Auch der Ortsverein des Deutschen Roten Kreuzes in Bodman-Ludwigshafen bekommt die Folgen der Corona-Pandemie zu spüren. Dies wurde deutlich bei der Mitgliederversammlung im Café Hasler. Hatten im Jahr 2019 noch viele Veranstaltungen stattgefunden, bei denen der DRK-Ortsverein Bodman-Ludwigshafen involviert war, so war die Anzahl der Veranstaltungen im Jahr 2020 gleich Null, berichtete Bereitschaftsleiterin Luzia Bühler.

Ein ganz normales Jahr

Im Jahr 2019 hatten zum Beispiel die Seniorenfahrt, das Hafenfest, mehrere Blutspendetermine, eine Großübung in Stahringen zusammen mit Einsatzkräften vieler anderer Blaulichtorganisationen (siehe Info) oder ein Bereitschaftsleiterwochenende in Schnetzenhausen stattgefunden.

Für Familien in Ungarn waren 80 Pakete mit Lebensmitteln gepackt worden, die das Jugendrotkreuz nach Ungarn brachte und dort verteilte. Man hatte mit Senioren gebastelt und die Blutspender waren bei den Spenden zum Dank entweder mit Salatsetzlingen oder mit Stricksocken bedacht worden.

Neun Bereitschaftsmitglieder hatten insgesamt 700 Stunden für die Rotkreuzarbeit aufgewendet. Hier sind auch die Stunden der helfenden Ortsvereine und die der Helferinnen beim Blutspenden und Basteln eingerechnet. Von 250 Passivmitgliedern wurde der DRK-Ortsverein Bodman-Ludwigshafen im Jahr 2019 finanziell unterstützt.

Rückblick voller Dankbarkeit

Matthias Weckbach, Bürgermeister von Bodman-Ludwigshafen und Vorsitzender der DRK-Ortsgruppe Ludwigshafen, sagte, dass 2019 „noch ein ganz normales Jahr“ gewesen sei, was Veranstaltungen und Aufgaben der DRK-Ortsgruppe anging. Im Gegensatz dazu seien 2020 bis jetzt alle Blutspendetermine in Bodman-Ludwigshafen ausgefallen, ebenso die Seniorenmondscheinfahrten oder andere Termine, an denen Senioren beteiligt sind. Senioren sind Risikopatienten, daher gelte es, diese besonders zu schützen.

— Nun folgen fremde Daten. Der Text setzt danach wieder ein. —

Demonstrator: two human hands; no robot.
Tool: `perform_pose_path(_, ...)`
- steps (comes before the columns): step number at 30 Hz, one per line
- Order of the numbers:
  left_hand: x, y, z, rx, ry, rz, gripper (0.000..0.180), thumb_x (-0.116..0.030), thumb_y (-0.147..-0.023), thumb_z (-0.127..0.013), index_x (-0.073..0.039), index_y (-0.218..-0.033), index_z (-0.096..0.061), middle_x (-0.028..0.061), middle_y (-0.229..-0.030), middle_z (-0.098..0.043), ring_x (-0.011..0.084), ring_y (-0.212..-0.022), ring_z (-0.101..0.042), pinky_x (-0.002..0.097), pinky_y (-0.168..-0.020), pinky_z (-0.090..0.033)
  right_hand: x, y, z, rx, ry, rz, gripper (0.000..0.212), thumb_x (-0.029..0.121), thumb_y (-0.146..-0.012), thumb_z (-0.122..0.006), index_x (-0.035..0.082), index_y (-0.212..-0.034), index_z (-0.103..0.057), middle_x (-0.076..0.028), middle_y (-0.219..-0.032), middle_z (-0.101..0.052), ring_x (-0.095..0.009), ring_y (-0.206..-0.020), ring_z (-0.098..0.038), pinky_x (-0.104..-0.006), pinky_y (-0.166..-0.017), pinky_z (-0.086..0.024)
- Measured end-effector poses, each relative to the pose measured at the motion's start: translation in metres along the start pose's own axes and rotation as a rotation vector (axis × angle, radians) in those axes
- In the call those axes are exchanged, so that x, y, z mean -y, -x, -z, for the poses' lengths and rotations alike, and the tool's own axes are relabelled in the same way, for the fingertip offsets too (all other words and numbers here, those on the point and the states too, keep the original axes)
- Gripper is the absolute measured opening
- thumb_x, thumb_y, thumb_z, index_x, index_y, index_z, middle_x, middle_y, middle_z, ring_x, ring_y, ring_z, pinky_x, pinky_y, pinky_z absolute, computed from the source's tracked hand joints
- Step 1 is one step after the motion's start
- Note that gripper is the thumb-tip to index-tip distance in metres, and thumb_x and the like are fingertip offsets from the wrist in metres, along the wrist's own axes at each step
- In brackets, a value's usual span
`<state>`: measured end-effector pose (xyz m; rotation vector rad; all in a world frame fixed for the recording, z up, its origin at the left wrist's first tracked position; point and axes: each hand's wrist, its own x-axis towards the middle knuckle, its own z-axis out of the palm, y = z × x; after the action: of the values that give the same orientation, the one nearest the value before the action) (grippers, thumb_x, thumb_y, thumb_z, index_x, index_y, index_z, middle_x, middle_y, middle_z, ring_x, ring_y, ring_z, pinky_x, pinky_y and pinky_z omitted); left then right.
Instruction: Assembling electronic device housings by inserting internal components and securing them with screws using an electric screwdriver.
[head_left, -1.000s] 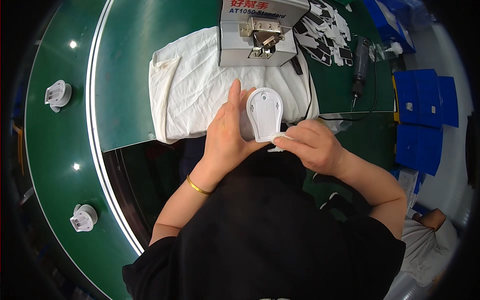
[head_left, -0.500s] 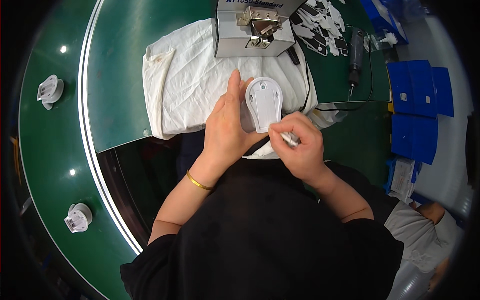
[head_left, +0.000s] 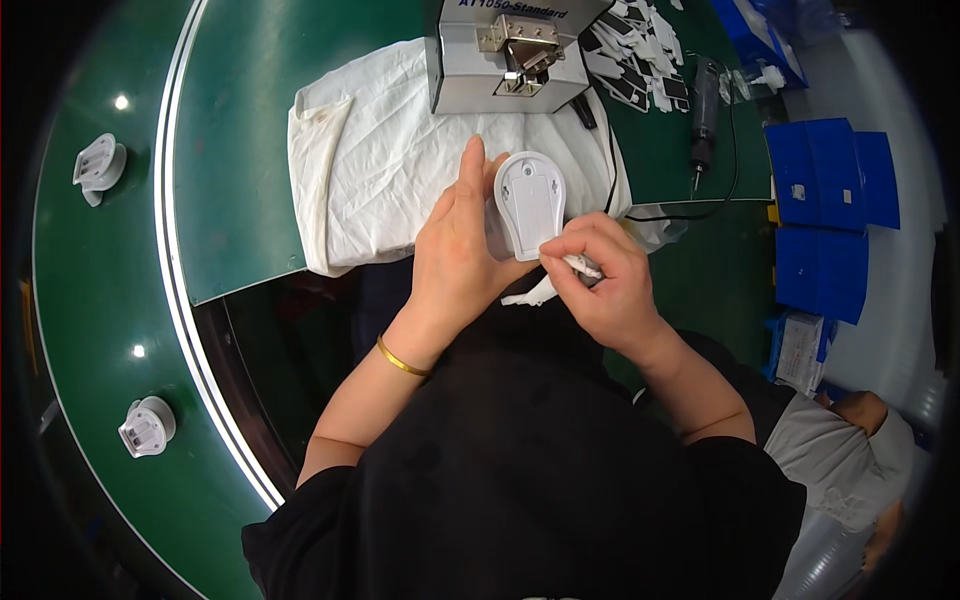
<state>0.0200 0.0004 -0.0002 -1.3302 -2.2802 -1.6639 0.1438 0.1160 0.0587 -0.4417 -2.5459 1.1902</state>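
My left hand (head_left: 455,255) is closed round a white keyhole-shaped plastic housing (head_left: 531,205), wide at its far end and narrow toward me. The face turned up has a rectangular panel and small screw holes. My right hand (head_left: 603,275) pinches its fingertips at the housing's narrow near corner, with a crumpled white cloth or wipe (head_left: 582,266) in its fingers. A loose white strip (head_left: 530,296) hangs below the housing, between the hands; whether it belongs to the same cloth I cannot tell.
White fabric (head_left: 370,150) covers the table ahead, under a grey machine with a metal fixture (head_left: 510,60). Far right lie white-and-black pieces (head_left: 635,60) and a corded electric screwdriver (head_left: 704,130). Two white housings (head_left: 148,427) sit on the green surface left. Blue boards (head_left: 815,175) and a person (head_left: 840,460) are right.
Both hands and the housing stay nearly in place, the right fingers shifting slightly at its near edge. The two housings at the left have moved a little farther away.
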Motion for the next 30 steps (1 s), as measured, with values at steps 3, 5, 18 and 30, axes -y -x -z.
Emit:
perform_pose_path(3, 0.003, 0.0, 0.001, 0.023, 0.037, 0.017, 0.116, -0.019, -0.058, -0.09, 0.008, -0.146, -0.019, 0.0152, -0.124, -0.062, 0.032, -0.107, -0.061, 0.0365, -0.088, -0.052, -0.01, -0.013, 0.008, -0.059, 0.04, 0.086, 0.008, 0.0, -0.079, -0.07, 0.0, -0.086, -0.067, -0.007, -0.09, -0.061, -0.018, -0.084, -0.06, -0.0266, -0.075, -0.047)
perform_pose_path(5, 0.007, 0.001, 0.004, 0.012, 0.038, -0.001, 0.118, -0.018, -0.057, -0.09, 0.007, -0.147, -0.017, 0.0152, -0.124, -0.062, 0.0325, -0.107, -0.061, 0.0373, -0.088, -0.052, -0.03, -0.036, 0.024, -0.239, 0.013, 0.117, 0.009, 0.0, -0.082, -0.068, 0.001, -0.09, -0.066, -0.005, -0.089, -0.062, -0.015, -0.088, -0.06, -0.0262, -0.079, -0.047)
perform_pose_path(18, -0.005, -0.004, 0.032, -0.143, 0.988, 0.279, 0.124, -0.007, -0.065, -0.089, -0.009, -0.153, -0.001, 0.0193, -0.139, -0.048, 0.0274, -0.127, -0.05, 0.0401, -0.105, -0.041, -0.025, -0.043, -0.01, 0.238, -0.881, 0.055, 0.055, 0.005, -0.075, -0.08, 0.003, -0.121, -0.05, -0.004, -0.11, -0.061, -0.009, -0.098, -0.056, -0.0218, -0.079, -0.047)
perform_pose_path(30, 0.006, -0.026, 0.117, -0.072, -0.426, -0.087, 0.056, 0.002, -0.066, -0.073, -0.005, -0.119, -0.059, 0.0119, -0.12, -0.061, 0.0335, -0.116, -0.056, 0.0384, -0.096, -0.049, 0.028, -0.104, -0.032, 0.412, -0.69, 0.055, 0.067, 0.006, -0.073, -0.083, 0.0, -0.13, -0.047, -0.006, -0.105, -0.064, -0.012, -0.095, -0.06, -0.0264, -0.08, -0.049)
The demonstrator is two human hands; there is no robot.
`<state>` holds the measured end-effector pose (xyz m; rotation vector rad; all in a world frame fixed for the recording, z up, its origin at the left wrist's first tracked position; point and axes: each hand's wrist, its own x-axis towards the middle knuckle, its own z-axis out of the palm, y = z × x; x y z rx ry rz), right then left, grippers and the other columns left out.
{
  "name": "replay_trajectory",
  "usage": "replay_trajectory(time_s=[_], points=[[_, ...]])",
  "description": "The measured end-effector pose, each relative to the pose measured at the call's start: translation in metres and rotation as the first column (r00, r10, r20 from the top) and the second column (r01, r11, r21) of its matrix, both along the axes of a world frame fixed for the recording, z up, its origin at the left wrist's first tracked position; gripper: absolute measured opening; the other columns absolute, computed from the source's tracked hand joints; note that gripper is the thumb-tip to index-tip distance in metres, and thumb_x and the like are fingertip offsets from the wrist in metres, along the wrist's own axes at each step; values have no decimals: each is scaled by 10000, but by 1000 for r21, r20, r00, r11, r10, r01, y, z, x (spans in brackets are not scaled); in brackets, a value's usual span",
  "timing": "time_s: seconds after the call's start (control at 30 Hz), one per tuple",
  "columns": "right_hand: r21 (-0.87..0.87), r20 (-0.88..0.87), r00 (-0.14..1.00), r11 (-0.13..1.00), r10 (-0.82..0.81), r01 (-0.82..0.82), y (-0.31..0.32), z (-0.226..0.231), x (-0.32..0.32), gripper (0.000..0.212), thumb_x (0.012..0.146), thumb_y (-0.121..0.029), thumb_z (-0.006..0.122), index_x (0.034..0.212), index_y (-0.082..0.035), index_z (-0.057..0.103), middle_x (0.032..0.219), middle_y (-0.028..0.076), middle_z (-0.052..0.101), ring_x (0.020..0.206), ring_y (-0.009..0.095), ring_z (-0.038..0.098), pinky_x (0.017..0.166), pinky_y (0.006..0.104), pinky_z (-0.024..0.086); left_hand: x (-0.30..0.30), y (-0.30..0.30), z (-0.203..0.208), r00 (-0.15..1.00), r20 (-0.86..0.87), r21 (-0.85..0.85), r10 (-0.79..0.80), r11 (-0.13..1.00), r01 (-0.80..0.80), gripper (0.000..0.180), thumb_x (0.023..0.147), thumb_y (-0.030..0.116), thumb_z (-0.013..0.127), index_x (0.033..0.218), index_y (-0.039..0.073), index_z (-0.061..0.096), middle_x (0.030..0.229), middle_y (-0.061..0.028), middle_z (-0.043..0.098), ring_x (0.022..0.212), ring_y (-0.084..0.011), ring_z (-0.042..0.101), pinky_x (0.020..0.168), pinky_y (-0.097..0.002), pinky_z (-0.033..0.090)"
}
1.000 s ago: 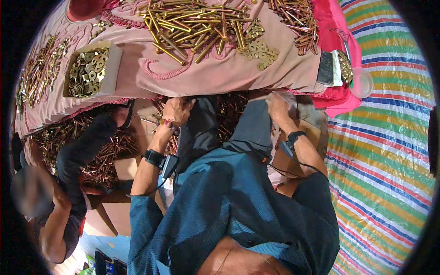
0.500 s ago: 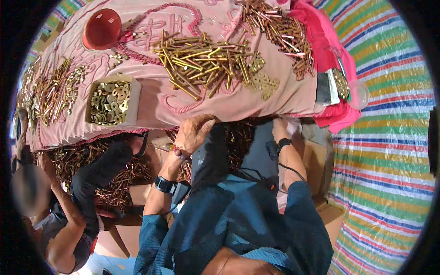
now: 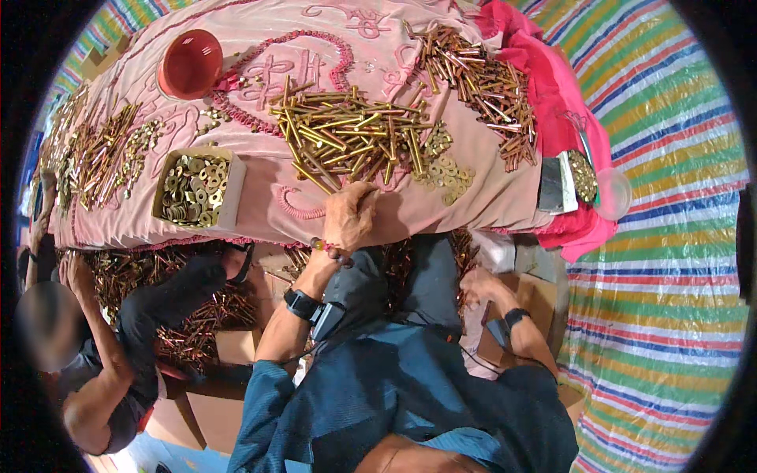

Weckbach bedankte sich bei den anwesenden Kameraden der Freiwilligen Feuerwehr für ihre Unterstützung und für die „tolle Vorbereitung“ beim Kreisfeuerwehrtag. „Ihr seid ein tolles Team“, so Weckbach. Er weitete seinen Dank aus und richtete ihn an alle Blaulichtorganisationen, mit denen das DRK zu tun hatte.

Kassenbericht und Kassenprüfung zeigten ebenfalls, dass 2019 ein „normales Jahr“ war, wie Martin Hegemer, Schatzmeister, den Faden aufgriff. Sowohl was Einnahmen, als auch was Ausgaben angehe, sei wohl alles gleich geblieben und halte sich die Waage. Die Kassenprüfer waren zufrieden und dankten Martin Hegemer für seine gute Arbeit, die einen Applaus wert sei – und nicht nur das: Als Dank erhielt er dann auch noch ein Geschenk, ebenso wie Luzia Bühler für ihre Tätigkeit als Bereitschaftsleiterin und „als Macherin und Stütze“, wie Matthias Weckbach es formulierte.

Der Jahresabschluss 2019 wurde genehmigt und der Haushaltsplan für 2020 einstimmig beschlossen, bevor dann der Vorstand entlastet wurde. Hernach wurden die Delegierten zur Kreisversammlung gewählt, welche sind: Rainer Wester, Luzia Bühler, Stefanie Kögler und zusätzlich Jasmin Mayer und Martin Hegemer.

Blutspende am 19. Oktober soll möglich gemacht werden

Ferner wurde über das Thema Blutspenden diskutiert. „Wir brauchen dringend Blut“, mahnte Rainhard Hüther, Bereitschaftsarzt und stellvertretender Vorsitzender – jedoch sei das Blutspenden derzeit in Bodman-Ludwigshafen nicht möglich, da in keinem der Räume, in denen diese Aktionen bisher stattfanden, das erforderliche Hygienekonzept eingehalten werden könne. Man wolle aber über dieses Thema weiter diskutieren und versuchen, den für Montag, 19. Oktober, im Gemeindezentrum Ludwigshafen geplanten Blutspendetermin zu realisieren.